I was told to add a about a teaspoon to a tablespoon of shortening such as Crisco depending on the amount of chocolate chips to make a dipping chocolate. Is this wrong to do? I do it to dip anything from cookies to strawberries in. It turns out great as far as consistency and does not affect the taste of the chocolate.


----------



## cacook (Jan 18, 2006)

I just assumed that they were looking for a general chocolate sauce, not a specific "dipping chocolate".


----------



## risque cakes (Apr 20, 2007)

AAAh...I see! :lol:

You came at it as a "culinarian" I came at it as a "confectioner"...:roll:


----------



## tammylc (Feb 17, 2007)

You can buy Scharffenberger chocolate in most grocery store aisles. It's not my favorite chocolate, but it is actual couverture and will have a nice consistency for dipping. But, as other have said, real chocolate requires tempering, so you have to decide if you want to deal with that. If you chop the chocolate then heat it carefully in the microwave, you can raise it to working temperature (90 degrees F) without it losing temper. Start with a minute, then use shorter and shorter intervals (30 seconds, 20 seconds, 10 etc) until about 80% of the chocolate is melted. Stir to melt the rest, heating for 5 seconds or less at a time if you have any really temperamental chunks. It's better to have a few chunks left in the bowl and just scoop them out than to let it get too hot trying to get the last few out.


----------



## jessiquina (Nov 4, 2005)

i saw some at safeway yesterday.. cheaper than at my sur la table!!! i used it today to dip biscotti. i chopped 2 blocks of the portioned bar and melted over a double boiler. then i chopped another block to "seed" the chocolate. it looks to be tempered!


----------



## risque cakes (Apr 20, 2007)

you cannot temper chocolate by "looking" at it!!!! you must stir it till it achieves and maintains the right temperature!!

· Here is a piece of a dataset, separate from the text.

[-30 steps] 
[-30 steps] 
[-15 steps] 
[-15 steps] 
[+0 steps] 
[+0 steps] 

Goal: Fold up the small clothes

But, I hope it worked for you, since I know what a pain it is to have to re do all your work!


----------



## newfie chic (Oct 16, 2009)

I need some advice. I also have the same problem. What is the best way to prepare chocolate for dipping things in. Should I just use straight melted chocolate/bakers chocolate or should I melt it with wax, or butter, etc. I'm looking to dip cheesecake balls in chocolate, but not sure how is best to prepare the chocolate. 

Any advice would be appreciated. Thanks...


----------



## debbie richison (Apr 18, 2017)

My Question Is  Can Dipping Chocolate Be Used In A Crock Pot The Same As In a Commercial Dipping Warmer.

I Bought The Chocolate On Line In Gallon Cans But Didnt Think About The Warming Process Until I Had Already Bought It

We Are Dipping Cheesecake On a Stick Like At The Fair But Didnt Know If A Crock Pot Would Work...

Can Anyone Answer This.

The Chocolate Came With No Directions 

Thank You Very Much.

Debbie


----------



## foodpump (Oct 10, 2005)

What are the ingredients listed on the can?


----------